### Material provided
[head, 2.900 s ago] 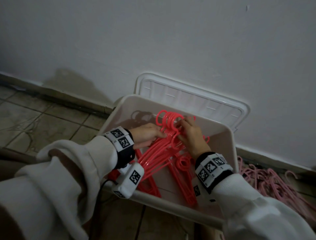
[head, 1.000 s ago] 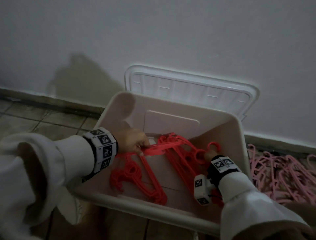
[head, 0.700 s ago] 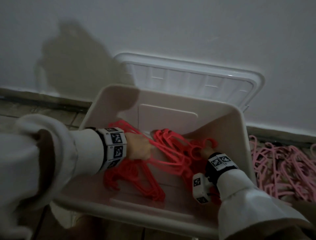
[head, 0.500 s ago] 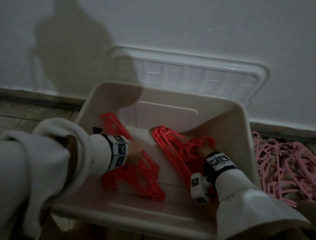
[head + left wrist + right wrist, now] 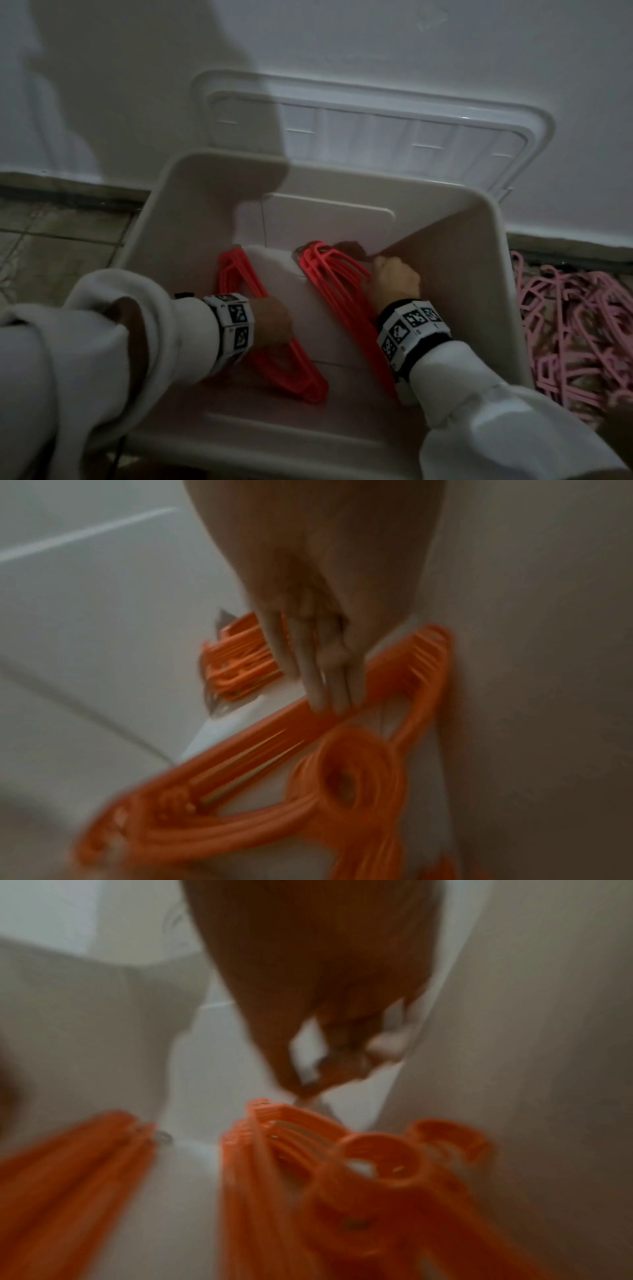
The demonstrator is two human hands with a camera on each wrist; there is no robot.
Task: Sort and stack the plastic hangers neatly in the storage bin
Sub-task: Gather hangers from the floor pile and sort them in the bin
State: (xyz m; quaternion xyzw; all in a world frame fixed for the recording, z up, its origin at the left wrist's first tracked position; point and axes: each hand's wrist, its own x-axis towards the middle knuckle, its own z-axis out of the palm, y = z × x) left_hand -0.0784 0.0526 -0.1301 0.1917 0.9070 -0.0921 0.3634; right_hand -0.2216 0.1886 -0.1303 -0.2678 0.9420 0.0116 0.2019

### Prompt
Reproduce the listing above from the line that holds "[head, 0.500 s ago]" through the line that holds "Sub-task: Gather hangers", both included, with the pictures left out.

### Answer to this exercise
[head, 0.500 s ago] 
[head + left wrist + right wrist, now] 
The demonstrator is two human hands with a camera on each wrist; there is no robot.
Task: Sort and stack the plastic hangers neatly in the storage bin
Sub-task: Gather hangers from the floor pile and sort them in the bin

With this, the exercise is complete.